Mercurial > hg > xemacs-beta
annotate src/event-unixoid.c @ 665:fdefd0186b75
[xemacs-hg @ 2001-09-20 06:28:42 by ben]
The great integral types renaming.
The purpose of this is to rationalize the names used for various
integral types, so that they match their intended uses and follow
consist conventions, and eliminate types that were not semantically
different from each other.
The conventions are:
-- All integral types that measure quantities of anything are
signed. Some people disagree vociferously with this, but their
arguments are mostly theoretical, and are vastly outweighed by
the practical headaches of mixing signed and unsigned values,
and more importantly by the far increased likelihood of
inadvertent bugs: Because of the broken "viral" nature of
unsigned quantities in C (operations involving mixed
signed/unsigned are done unsigned, when exactly the opposite is
nearly always wanted), even a single error in declaring a
quantity unsigned that should be signed, or even the even more
subtle error of comparing signed and unsigned values and
forgetting the necessary cast, can be catastrophic, as
comparisons will yield wrong results. -Wsign-compare is turned
on specifically to catch this, but this tends to result in a
great number of warnings when mixing signed and unsigned, and
the casts are annoying. More has been written on this
elsewhere.
-- All such quantity types just mentioned boil down to EMACS_INT,
which is 32 bits on 32-bit machines and 64 bits on 64-bit
machines.
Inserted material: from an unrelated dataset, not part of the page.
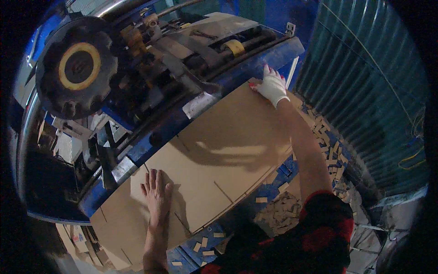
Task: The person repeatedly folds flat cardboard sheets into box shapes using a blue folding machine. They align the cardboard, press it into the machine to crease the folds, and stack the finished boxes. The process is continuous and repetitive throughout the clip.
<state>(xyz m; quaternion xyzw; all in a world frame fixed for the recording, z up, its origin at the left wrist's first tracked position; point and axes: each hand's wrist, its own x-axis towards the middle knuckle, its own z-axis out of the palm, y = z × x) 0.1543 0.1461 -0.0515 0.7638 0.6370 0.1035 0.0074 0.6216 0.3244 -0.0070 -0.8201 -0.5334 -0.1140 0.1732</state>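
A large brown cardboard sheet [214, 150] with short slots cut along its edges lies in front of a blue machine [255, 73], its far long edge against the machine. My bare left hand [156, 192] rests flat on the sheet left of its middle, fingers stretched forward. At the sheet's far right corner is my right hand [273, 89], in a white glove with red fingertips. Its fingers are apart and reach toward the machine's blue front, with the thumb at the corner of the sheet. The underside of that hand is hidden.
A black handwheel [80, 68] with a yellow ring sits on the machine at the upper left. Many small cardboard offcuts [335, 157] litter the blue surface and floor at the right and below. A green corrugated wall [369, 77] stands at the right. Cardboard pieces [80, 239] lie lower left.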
This is guaranteed to be the same size as Lisp
objects of type `int', and (as far as I can tell) of size_t
(unsigned!) and ssize_t. The only type below that is not an
EMACS_INT is Hashcode, which is an unsigned value of the same
size as EMACS_INT.
-- Type names should be relatively short (no more than 10
characters or so), with the first letter capitalized and no
underscores if they can at all be avoided.
-- "count" == a zero-based measurement of some quantity. Includes
sizes, offsets, and indexes.
-- "bpos" == a one-based measurement of a position in a buffer.
"Charbpos" and "Bytebpos" count text in the buffer, rather than
bytes in memory; thus Bytebpos does not directly correspond to
the memory representation. Use "Membpos" for this.
-- "Char" refers to internal-format characters, not to the C type
"char", which is really a byte.
-- For the actual name changes, see the script below.
I ran the following script to do the conversion. (NOTE: This script
is idempotent. You can safely run it multiple times and it will
not screw up previous results -- in fact, it will do nothing if
nothing has changed. Thus, it can be run repeatedly as necessary
to handle patches coming in from old workspaces, or old branches.)
There are two tags, just before and just after the change:
`pre-integral-type-rename' and `post-integral-type-rename'. When
merging code from the main trunk into a branch, the best thing to
do is first merge up to `pre-integral-type-rename', then apply the
script and associated changes, then merge from
`post-integral-type-change' to the present. (Alternatively, just do
the merging in one operation; but you may then have a lot of
conflicts needing to be resolved by hand.)
Script `fixtypes.sh' follows:
----------------------------------- cut ------------------------------------
files="*.[ch] s/*.h m/*.h config.h.in ../configure.in Makefile.in.in ../lib-src/*.[ch] ../lwlib/*.[ch]"
gr Memory_Count Bytecount $files
gr Lstream_Data_Count Bytecount $files
gr Element_Count Elemcount $files
gr Hash_Code Hashcode $files
gr extcount bytecount $files
gr bufpos charbpos $files
gr bytind bytebpos $files
gr memind membpos $files
gr bufbyte intbyte $files
gr Extcount Bytecount $files
gr Bufpos Charbpos $files
gr Bytind Bytebpos $files
gr Memind Membpos $files
gr Bufbyte Intbyte $files
gr EXTCOUNT BYTECOUNT $files
gr BUFPOS CHARBPOS $files
gr BYTIND BYTEBPOS $files
gr MEMIND MEMBPOS $files
gr BUFBYTE INTBYTE $files
gr MEMORY_COUNT BYTECOUNT $files
gr LSTREAM_DATA_COUNT BYTECOUNT $files
gr ELEMENT_COUNT ELEMCOUNT $files
gr HASH_CODE HASHCODE $files
----------------------------------- cut ------------------------------------
`fixtypes.sh' is a Bourne-shell script; it uses 'gr':
----------------------------------- cut ------------------------------------
#!/bin/sh
# Usage is like this:
# gr FROM TO FILES ...
# globally replace FROM with TO in FILES. FROM and TO are regular expressions.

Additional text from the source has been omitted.